# Problem details
Among the records that follow, find each line holding the word "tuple" and copy it.

# Recorded information
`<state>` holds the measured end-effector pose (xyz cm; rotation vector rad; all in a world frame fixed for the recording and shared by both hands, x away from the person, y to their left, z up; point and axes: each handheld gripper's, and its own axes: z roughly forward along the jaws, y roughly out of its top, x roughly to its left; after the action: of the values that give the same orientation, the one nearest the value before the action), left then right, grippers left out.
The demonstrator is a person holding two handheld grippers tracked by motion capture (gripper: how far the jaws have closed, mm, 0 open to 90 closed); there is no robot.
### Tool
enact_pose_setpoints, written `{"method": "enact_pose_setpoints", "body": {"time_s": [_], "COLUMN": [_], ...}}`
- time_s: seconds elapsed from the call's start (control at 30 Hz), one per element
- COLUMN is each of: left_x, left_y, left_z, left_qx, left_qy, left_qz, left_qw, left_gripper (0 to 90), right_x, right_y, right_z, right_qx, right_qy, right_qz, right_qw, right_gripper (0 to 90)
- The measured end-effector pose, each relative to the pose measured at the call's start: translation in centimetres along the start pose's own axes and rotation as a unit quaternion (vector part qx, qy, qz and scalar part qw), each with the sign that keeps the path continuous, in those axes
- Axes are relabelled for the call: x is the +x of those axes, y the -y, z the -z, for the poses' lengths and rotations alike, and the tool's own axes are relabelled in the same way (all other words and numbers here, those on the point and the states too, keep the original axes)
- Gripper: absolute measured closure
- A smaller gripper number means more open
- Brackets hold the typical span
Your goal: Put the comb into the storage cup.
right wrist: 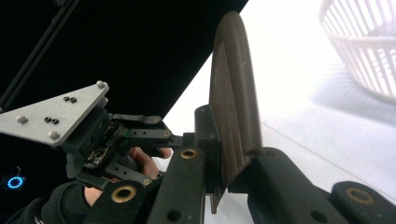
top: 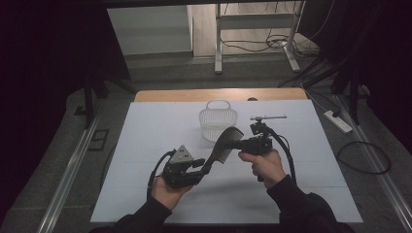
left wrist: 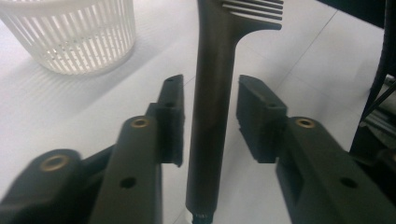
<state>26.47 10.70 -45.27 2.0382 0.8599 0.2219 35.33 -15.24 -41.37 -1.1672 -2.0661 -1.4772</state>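
A dark comb (top: 223,145) hangs above the white table sheet between my two grippers. My right gripper (top: 239,143) is shut on its toothed end; in the right gripper view the comb's teeth (right wrist: 233,102) are clamped between the jaws. My left gripper (top: 203,164) is around the comb's handle (left wrist: 210,116). In the left gripper view the jaws stand on either side of the handle, with a narrow gap on each side, so the left gripper (left wrist: 210,119) is open. The left gripper (right wrist: 173,137) and the hand that holds it also show in the right gripper view.
A white slatted basket (top: 217,121) stands upright on the white sheet (top: 155,145) just beyond the comb; it is also in the left gripper view (left wrist: 70,37) and the right gripper view (right wrist: 364,46). Past the table are a desk frame and cables on the floor.
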Motion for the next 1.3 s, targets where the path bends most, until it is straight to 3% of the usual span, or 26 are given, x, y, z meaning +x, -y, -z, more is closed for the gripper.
{"method": "enact_pose_setpoints", "body": {"time_s": [0.4, 0.93, 1.23, 1.3], "left_x": [0.6, 1.7, 2.1, 2.1], "left_y": [0.2, 0.9, 1.2, 1.3], "left_z": [0.3, 1.5, 2.0, 2.1], "left_qx": [0.011, 0.013, 0.025, 0.033], "left_qy": [0.013, -0.004, 0.002, -0.004], "left_qz": [0.017, 0.040, 0.036, 0.036], "left_qw": [0.9997, 0.9991, 0.9990, 0.9988], "left_gripper": [40.2, 14.5, 3.2, 2.6], "right_x": [0.4, 0.8, 1.0, 1.1], "right_y": [-0.3, -1.0, -1.5, -1.5], "right_z": [0.6, 1.1, 1.5, 1.6], "right_qx": [-0.016, -0.023, -0.025, -0.027], "right_qy": [0.002, 0.008, 0.015, 0.016], "right_qz": [0.027, 0.054, 0.067, 0.068], "right_qw": [0.9995, 0.9983, 0.9973, 0.9972], "right_gripper": [85.9, 85.8, 85.8, 85.8]}}
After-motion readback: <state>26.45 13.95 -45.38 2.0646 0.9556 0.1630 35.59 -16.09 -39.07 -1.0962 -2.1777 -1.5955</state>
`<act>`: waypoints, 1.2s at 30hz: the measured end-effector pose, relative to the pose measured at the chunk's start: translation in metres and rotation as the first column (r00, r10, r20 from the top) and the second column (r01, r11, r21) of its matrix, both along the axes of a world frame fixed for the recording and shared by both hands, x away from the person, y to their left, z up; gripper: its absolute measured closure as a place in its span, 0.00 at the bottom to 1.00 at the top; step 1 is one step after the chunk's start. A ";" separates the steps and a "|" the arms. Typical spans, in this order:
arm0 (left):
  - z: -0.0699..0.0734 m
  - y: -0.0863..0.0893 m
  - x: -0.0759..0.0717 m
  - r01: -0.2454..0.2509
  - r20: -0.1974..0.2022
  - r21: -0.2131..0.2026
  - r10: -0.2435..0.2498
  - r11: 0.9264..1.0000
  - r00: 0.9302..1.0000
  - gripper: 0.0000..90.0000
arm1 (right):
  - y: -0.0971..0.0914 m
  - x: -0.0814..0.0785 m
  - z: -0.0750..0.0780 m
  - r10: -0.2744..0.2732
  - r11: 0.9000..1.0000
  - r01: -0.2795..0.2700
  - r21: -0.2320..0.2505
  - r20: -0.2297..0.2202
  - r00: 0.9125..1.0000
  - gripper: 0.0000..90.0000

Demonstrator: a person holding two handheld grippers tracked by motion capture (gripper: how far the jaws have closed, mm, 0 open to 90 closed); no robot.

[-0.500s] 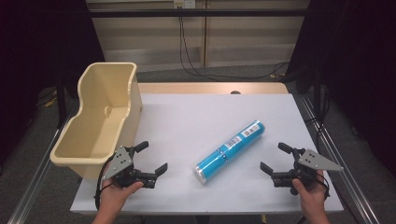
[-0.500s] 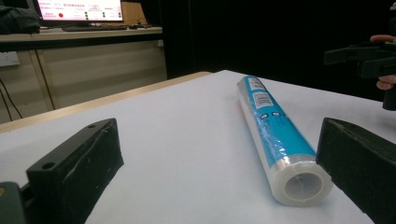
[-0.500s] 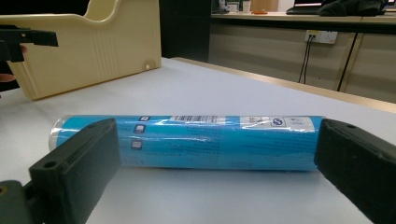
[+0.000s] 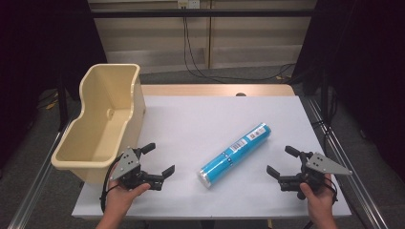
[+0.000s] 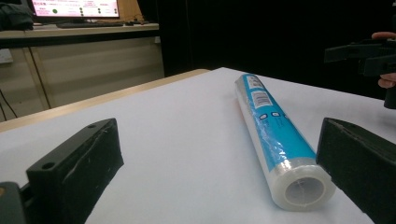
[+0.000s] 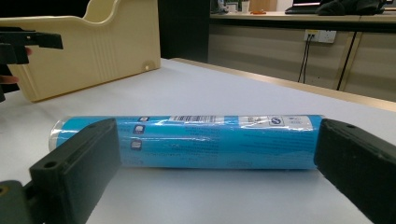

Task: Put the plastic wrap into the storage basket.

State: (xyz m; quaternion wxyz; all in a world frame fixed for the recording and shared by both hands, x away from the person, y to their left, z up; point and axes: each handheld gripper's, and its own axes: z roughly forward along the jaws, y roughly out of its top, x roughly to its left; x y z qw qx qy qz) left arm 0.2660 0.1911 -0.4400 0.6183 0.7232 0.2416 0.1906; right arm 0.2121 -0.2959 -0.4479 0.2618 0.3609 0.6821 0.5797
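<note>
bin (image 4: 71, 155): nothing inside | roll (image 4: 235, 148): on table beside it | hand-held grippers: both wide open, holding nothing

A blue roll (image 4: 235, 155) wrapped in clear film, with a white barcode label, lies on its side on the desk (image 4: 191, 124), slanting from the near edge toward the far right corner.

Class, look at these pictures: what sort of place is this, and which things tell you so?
Probably a lab or workshop test bench. A white table carries just a blue roll and a cream tub; cables hang behind it, and a desk with a lit screen stands beyond.
</note>
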 end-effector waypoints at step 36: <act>0.007 -0.062 0.035 0.068 -0.028 -0.012 -0.068 0.998 0.997 0.01 | -0.002 -0.001 0.000 -0.003 1.000 0.004 0.008 -0.003 1.000 0.00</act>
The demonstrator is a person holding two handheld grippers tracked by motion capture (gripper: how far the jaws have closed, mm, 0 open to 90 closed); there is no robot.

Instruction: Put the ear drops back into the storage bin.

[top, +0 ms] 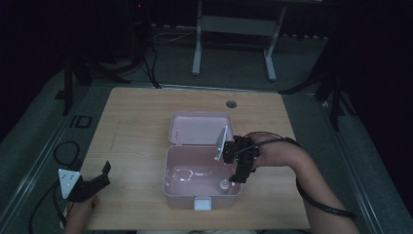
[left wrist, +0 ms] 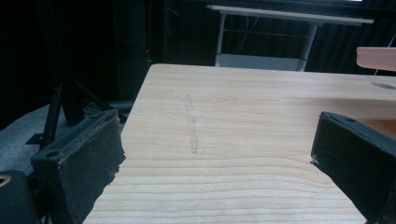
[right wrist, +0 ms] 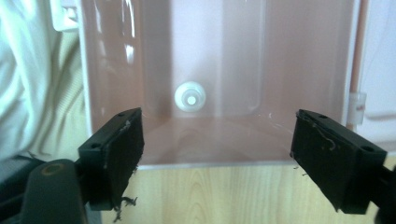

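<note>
Nearest us in the high view, at the front left corner of the bench [top: 131,117], sits our left tool [top: 95,183], jaws spread wide with nothing between them; its own view looks across bare pale wood with a faint scuff in the grain

Next out, near the front edge, stands the pink box [top: 168,180] with its lid [top: 199,127] thrown back flat behind it and a white latch [top: 202,203] at the front wall. Our right tool [right wrist: 217,149] hangs over the box's right rim, pointing down and inward, jaws fully apart and holding nothing. In its view a small white bottle [right wrist: 190,96] stands upright on the box floor close to a wall, and in the high view it is in the front right corner

We judge the risks as these: the bottle is small and tucked near the wall, so a jaw could strike the rim or wall and shove the light box across the smooth wood, or a glancing close could tip the bottle over – the glossy plastic gives little grip. The low light does not help our aim

Beyond the bench the room is dark – grey floor, black stands and cables [top: 146,53], and a white frame [top: 234,24] at the far side
</note>
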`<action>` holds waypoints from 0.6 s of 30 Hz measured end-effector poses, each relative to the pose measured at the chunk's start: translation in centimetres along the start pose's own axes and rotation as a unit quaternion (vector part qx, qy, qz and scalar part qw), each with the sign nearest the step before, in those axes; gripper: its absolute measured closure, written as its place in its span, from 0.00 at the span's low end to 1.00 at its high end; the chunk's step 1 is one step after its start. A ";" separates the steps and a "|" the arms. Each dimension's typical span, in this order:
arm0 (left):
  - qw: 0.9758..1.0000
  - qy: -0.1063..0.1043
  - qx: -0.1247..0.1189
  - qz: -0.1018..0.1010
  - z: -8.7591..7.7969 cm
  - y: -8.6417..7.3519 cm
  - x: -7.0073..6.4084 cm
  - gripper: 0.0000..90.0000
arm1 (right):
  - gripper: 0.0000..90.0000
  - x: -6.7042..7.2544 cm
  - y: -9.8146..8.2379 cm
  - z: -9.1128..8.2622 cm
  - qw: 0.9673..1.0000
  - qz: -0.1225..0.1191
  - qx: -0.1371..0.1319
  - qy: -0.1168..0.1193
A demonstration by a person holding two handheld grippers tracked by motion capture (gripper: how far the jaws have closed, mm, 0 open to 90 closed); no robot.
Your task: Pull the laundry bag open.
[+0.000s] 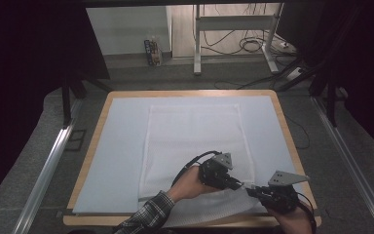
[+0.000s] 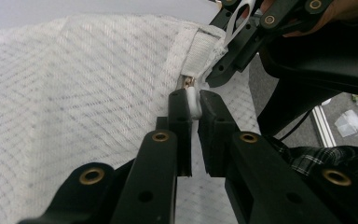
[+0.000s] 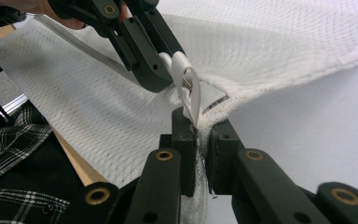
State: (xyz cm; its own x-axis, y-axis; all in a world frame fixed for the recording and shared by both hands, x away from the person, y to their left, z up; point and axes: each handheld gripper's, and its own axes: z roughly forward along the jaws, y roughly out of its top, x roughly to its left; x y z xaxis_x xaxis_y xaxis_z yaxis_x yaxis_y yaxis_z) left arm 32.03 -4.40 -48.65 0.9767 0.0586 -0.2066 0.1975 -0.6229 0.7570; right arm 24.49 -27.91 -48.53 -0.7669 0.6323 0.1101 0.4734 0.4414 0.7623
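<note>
A white mesh zip bag (image 1: 195, 141) lies flat on the white mat (image 1: 121, 146), with its near right corner lifted off the mat. My left gripper (image 1: 240, 185) is shut on the bag's white zipper pull (image 2: 195, 105), a looped tab also seen in the right gripper view (image 3: 188, 84). My right gripper (image 1: 251, 191) meets it tip to tip and is shut on the bag's hemmed corner (image 3: 214, 100) beside the zipper end. In the left gripper view my own jaws (image 2: 195, 100) pinch the tab, and the right gripper (image 2: 233, 51) hangs just beyond. The right gripper's jaws (image 3: 200, 128) clamp bunched mesh.
The mat covers a wooden table (image 1: 95, 141), whose front edge (image 1: 195, 222) runs under both hands. Metal rails (image 1: 48, 165) flank the table. Beyond it stand a desk frame (image 1: 197, 44), floor cables (image 1: 251, 44) and a small box (image 1: 152, 51).
</note>
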 end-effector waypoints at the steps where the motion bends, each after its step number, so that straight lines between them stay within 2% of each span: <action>1: 1.000 0.000 0.001 0.000 -0.1 0.0 0.0 0.94 | 0.93 0.0 0.0 0.0 1.000 0.000 -0.002 -0.002; 7: 1.000 -0.004 0.000 0.005 -0.3 -0.4 0.1 0.97 | 0.94 0.0 -0.1 -0.1 1.000 -0.001 -0.001 -0.009; 18: 1.000 -0.014 -0.007 -0.008 -0.7 -1.3 0.2 0.97 | 0.95 0.2 -0.3 0.1 1.000 -0.008 0.013 -0.018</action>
State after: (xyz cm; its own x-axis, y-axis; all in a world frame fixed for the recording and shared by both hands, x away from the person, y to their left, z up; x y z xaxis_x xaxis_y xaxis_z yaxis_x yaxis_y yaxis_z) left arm 32.01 -3.07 -49.24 0.9709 0.0469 -0.2349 0.2139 -0.6114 0.7619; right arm 24.23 -27.81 -48.78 -0.7587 0.6471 0.0754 0.4732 0.4678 0.7465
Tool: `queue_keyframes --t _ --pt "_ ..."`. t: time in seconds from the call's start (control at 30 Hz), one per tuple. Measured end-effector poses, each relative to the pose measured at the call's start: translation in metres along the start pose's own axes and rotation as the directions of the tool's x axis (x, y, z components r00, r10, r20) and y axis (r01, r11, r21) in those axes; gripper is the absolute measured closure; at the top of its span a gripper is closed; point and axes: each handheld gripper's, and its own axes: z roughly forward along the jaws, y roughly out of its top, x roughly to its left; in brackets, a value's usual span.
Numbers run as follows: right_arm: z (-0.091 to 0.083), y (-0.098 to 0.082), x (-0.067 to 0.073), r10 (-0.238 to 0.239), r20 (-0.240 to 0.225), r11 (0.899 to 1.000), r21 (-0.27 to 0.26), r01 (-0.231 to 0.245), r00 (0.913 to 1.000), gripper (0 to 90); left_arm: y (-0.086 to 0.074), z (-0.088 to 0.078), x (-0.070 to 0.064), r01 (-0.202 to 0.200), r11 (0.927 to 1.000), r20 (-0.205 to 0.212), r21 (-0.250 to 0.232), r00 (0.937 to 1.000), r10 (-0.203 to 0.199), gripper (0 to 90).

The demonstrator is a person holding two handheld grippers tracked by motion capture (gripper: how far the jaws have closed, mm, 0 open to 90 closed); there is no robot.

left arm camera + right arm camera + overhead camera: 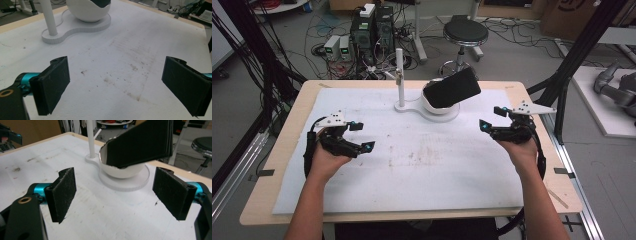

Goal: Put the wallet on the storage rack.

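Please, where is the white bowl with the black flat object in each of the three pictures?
High view: white bowl, top centre of the mat.
Left gripper view: top edge, centre-left.
Right gripper view: upper centre, between the tongs.
Shared landmark: white post beside it.

Mat (412,165) btwn left gripper (360,136) & right gripper (491,118) lies open. Far centre blocked: white stand (412,106) w/ post (399,75), bowl (432,106) & tilted black slab (452,87).
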Motion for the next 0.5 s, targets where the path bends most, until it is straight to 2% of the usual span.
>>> queue_keyframes --t 0.17,0.3,0.43,0.5 --pt "-0.002 -0.02 0.003 0.018 -0.005 1.0 -0.009 -0.019 0.9998 19.7 -0.001 0.001 0.0 0.0 1.0 0.004 -0.01 1.0 0.0 7.9" --pt "-0.002 -0.033 0.005 0.035 -0.016 0.999 -0.023 -0.035 0.9993 19.7 -0.003 0.001 0.001 -0.002 0.9998 -0.01 -0.019 0.9999 0.002 7.9" --pt "0.005 -0.04 0.005 0.027 -0.015 0.999 0.024 -0.026 0.9995 19.7 -0.003 0.0 -0.001 -0.013 0.9996 -0.009 -0.025 0.9999 0.012 7.9" --pt "0.008 -0.043 0.006 0.027 -0.012 0.999 0.023 -0.027 0.9996 19.7 -0.003 0.0 -0.001 -0.015 0.9996 -0.01 -0.025 0.9998 0.014 7.9"
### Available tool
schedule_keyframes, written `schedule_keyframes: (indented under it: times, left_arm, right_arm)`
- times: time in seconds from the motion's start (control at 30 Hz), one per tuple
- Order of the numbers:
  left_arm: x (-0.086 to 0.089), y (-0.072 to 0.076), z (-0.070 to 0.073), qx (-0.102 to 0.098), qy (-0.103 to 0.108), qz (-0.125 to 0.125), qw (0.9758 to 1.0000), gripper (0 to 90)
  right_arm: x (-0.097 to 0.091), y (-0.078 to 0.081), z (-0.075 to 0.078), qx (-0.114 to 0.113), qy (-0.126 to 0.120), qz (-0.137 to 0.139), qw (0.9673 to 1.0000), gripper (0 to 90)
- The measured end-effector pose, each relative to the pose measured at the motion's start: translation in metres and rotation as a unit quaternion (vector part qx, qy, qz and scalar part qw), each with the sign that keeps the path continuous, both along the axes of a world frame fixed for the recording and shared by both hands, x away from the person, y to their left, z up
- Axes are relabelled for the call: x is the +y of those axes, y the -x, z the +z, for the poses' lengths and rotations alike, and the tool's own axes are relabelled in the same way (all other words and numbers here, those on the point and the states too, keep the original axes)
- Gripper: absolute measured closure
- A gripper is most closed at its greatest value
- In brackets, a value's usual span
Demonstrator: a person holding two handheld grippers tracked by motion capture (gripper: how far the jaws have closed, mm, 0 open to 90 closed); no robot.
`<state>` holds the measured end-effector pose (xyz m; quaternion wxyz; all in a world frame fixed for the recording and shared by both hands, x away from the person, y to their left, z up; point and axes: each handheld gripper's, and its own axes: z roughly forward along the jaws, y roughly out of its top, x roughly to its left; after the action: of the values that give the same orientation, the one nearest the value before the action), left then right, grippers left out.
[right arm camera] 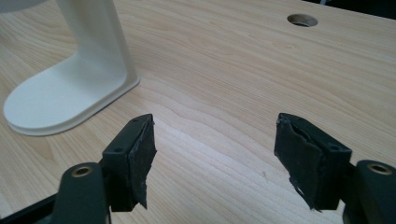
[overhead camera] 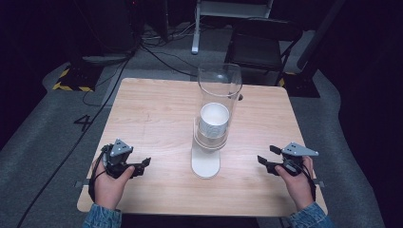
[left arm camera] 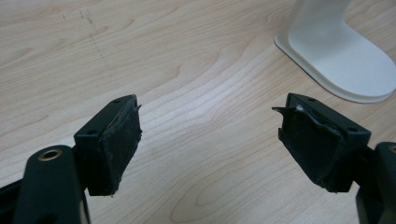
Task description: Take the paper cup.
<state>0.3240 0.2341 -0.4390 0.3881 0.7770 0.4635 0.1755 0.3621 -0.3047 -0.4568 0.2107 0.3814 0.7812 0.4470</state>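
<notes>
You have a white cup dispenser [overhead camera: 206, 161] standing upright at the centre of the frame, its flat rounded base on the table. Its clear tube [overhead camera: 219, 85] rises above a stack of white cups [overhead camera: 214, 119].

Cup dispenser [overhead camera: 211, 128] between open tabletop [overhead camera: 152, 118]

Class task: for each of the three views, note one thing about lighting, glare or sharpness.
High view: table lit, surrounding floor dark, clear tube shows faint glare. Left gripper view: wood grain sharp, near tongs slightly soft. Right gripper view: soft sheen on wood beside the white stand.
</notes>
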Motion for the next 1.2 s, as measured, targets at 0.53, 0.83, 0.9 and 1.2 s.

# Answer box
Tool: `queue_keyframes --t _ --pt "_ ..."`. t: time in seconds from the call's start (control at 30 Hz), one per tuple. Measured end-effector poses, each relative to the pose measured at the call's start: translation in metres along the start pose's own axes and rotation as the directions of the tool's x axis (x, y, z components r00, r10, r20) and y axis (r01, r11, r21) in those axes; gripper is the absolute measured closure; at the top of its span a gripper is closed; point and axes: each handheld gripper's, and its own axes: z roughly forward along the jaws, y roughly out of its top, x roughly to its left; in brackets, a value's usual span.
- times: time in seconds from the motion's start (control at 30 Hz), one per tuple

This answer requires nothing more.